The task » Only the lines with "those" in the entries below belong in the answer; please copy them.

Stored dataset items:
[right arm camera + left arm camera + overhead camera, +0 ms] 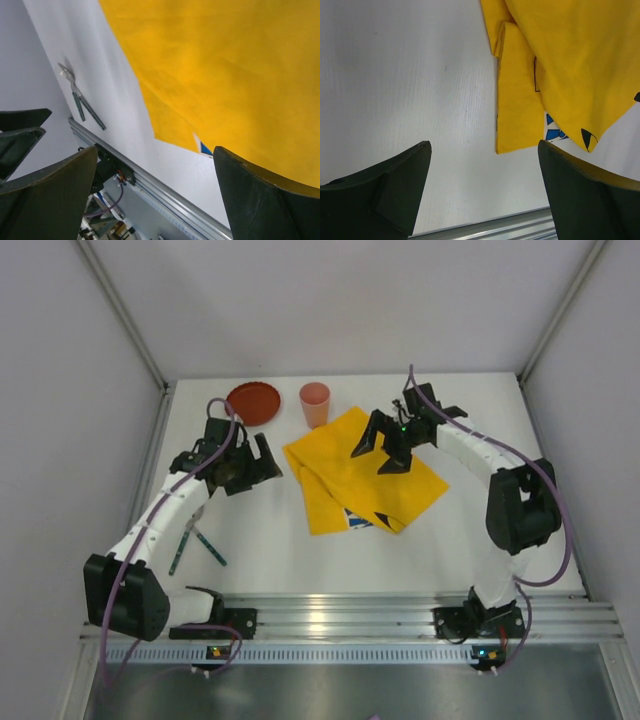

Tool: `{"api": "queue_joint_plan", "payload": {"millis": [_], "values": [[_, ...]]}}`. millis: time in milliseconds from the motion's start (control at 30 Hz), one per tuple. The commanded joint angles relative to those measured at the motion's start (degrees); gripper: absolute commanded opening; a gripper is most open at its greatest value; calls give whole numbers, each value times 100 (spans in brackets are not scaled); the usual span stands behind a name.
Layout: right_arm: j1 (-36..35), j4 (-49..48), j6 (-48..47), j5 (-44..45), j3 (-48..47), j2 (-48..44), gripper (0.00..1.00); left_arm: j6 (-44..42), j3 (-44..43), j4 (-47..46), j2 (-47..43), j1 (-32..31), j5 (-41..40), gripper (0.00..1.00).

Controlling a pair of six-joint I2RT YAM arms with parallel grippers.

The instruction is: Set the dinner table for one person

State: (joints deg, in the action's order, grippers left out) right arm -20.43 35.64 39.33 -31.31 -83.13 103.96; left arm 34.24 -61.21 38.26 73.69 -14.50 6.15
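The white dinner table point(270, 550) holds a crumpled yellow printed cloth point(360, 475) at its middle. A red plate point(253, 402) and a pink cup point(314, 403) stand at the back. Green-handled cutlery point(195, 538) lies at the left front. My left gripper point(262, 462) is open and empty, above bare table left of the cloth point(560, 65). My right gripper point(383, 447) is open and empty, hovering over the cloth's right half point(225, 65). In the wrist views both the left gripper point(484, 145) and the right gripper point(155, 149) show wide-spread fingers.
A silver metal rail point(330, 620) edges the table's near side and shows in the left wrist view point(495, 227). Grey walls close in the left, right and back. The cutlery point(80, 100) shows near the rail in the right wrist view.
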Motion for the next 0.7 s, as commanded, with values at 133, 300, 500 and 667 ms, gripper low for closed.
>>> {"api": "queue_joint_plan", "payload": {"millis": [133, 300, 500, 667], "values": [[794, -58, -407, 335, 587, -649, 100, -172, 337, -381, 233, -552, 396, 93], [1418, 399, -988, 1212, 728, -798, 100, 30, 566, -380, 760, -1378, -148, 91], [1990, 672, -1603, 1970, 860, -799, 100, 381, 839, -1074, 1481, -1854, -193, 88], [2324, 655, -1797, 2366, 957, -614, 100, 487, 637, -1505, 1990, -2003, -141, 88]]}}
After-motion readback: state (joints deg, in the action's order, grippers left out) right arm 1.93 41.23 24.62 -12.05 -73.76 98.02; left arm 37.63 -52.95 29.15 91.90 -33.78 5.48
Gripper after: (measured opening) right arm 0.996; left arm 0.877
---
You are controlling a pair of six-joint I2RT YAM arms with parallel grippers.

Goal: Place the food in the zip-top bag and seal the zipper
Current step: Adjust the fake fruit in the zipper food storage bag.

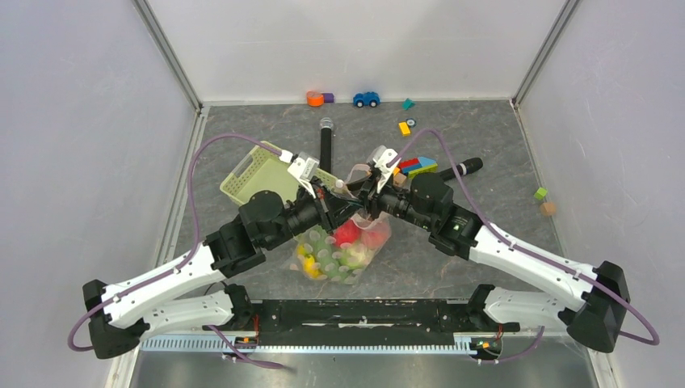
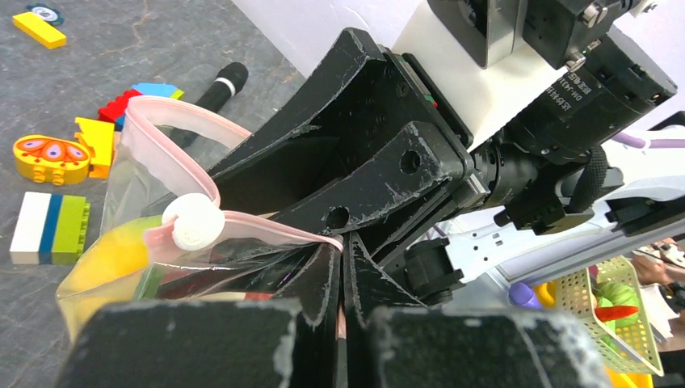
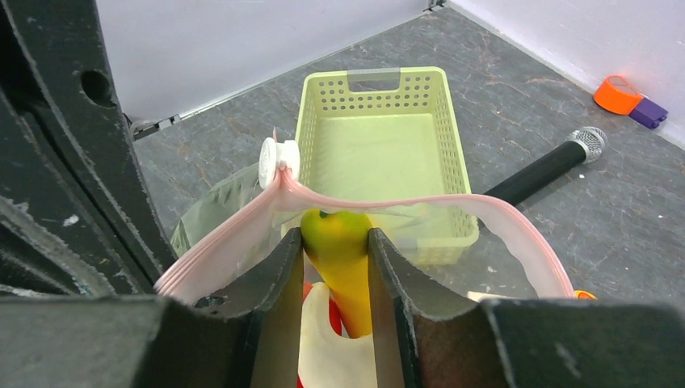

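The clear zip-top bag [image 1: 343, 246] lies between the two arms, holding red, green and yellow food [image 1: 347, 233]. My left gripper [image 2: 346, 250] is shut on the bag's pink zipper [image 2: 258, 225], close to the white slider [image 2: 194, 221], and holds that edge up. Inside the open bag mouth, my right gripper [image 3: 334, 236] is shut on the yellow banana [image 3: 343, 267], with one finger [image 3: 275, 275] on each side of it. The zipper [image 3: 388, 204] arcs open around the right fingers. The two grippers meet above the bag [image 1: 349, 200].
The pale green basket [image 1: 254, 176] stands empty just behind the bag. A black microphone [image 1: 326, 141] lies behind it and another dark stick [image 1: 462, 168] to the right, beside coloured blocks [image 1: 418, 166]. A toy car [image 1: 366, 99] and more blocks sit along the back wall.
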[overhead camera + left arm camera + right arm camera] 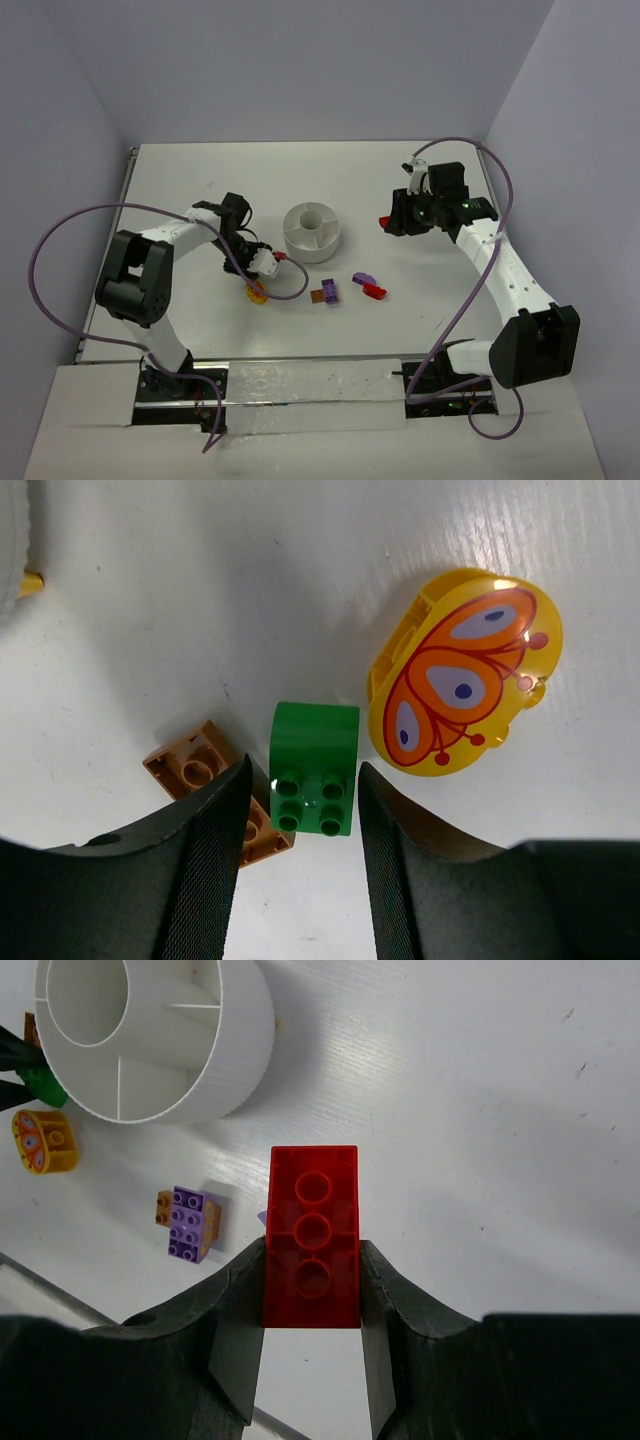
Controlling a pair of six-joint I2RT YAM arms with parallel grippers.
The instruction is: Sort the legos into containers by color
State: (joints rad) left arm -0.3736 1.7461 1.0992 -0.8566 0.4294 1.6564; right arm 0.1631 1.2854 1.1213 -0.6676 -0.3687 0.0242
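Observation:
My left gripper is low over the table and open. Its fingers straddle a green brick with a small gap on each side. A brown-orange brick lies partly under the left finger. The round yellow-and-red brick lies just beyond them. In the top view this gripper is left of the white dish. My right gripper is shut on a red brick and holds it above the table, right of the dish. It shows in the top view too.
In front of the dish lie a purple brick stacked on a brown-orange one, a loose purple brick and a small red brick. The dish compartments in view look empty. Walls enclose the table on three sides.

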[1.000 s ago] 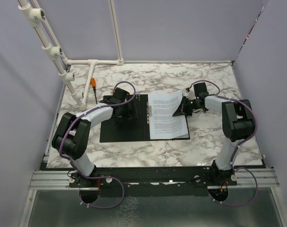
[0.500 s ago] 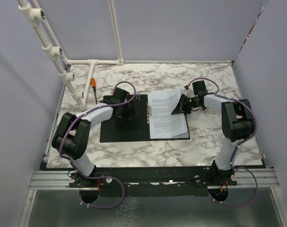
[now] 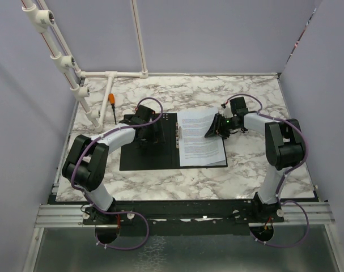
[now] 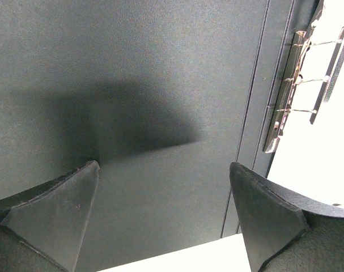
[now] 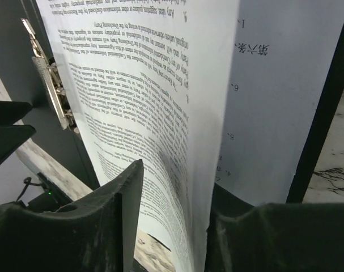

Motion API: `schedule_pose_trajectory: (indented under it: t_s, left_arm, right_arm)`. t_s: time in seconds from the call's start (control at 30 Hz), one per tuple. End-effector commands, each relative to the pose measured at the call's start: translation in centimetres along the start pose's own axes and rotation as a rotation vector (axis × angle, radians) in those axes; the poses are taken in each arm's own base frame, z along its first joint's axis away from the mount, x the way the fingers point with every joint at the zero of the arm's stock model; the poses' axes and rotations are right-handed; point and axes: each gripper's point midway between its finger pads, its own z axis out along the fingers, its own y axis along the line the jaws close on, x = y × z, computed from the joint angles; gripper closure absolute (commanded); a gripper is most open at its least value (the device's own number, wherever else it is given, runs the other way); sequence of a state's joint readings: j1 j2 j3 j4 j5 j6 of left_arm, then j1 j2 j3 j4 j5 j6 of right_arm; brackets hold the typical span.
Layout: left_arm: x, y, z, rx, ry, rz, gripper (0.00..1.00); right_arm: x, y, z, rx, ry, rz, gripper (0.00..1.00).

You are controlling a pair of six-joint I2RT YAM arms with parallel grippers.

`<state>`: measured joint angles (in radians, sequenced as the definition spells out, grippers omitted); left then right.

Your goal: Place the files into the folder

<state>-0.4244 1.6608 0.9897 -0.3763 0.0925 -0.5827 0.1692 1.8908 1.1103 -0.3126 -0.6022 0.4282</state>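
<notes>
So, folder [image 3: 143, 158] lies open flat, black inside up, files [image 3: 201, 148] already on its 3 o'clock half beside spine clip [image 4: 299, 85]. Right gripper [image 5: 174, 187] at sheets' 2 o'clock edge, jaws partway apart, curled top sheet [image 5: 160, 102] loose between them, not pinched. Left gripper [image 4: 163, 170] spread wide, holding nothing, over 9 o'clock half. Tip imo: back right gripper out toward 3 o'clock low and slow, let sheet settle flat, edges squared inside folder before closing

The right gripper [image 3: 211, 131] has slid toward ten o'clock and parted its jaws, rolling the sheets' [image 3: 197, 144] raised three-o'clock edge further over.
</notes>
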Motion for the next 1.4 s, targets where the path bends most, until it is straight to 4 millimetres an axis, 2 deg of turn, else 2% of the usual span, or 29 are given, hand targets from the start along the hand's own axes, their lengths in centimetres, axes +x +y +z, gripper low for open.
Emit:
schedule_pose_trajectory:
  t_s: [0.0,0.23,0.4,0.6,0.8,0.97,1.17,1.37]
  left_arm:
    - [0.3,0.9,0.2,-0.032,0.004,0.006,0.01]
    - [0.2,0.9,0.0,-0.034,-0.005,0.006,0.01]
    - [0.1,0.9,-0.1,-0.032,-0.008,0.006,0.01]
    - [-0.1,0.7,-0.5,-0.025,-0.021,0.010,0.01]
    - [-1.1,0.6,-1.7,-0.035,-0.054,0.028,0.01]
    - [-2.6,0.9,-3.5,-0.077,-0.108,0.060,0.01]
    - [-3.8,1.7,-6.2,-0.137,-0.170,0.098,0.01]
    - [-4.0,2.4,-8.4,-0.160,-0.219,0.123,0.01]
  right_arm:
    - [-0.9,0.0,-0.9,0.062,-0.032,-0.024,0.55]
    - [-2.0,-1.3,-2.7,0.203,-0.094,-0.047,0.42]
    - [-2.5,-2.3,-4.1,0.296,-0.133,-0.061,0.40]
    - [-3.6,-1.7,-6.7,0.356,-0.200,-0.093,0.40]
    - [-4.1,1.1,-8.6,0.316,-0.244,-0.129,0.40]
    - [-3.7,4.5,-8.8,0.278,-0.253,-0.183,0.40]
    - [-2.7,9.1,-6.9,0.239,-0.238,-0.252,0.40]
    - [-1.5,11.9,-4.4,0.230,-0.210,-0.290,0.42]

Solution to this task »
Tool: `{"api": "queue_joint_plan", "payload": {"millis": [_], "values": [[_, ...]]}}`. millis: time in milliseconds from the motion's start (control at 30 Hz), one per tuple. The commanded joint angles relative to those measured at the motion's start (degrees); gripper: absolute commanded opening; a gripper is most open at its greatest value; calls give whole numbers, each value times 100 (spans in brackets are not scaled); the usual span stands behind a name.
Motion API: `schedule_pose_trajectory: (indented under it: t_s, left_arm, right_arm)`. t_s: time in seconds from the call's start (control at 30 Hz), one per tuple. End-effector commands, each relative to the pose measured at the call's start: translation in centimetres along the start pose's own axes and rotation as a rotation vector (axis × angle, radians) in those axes; the poses are taken in each arm's own base frame, z along its first joint's axis away from the mount, x the way the fingers point with every joint at the zero of the arm's stock model; the poses' axes and rotations are right-handed; point and axes: each gripper's point midway between its finger pads, its own z axis out along the fingers, its own y axis along the line the jaws close on, x = y × z, computed from the joint angles; gripper closure absolute (commanded); a gripper is most open at its least value (the device's own number, wherever else it is given, runs the other way); sequence of a state's joint readings: j1 j2 j3 j4 j5 j6 of left_arm, then j1 j2 j3 j4 j5 j6 of right_arm; brackets hold the typical span.

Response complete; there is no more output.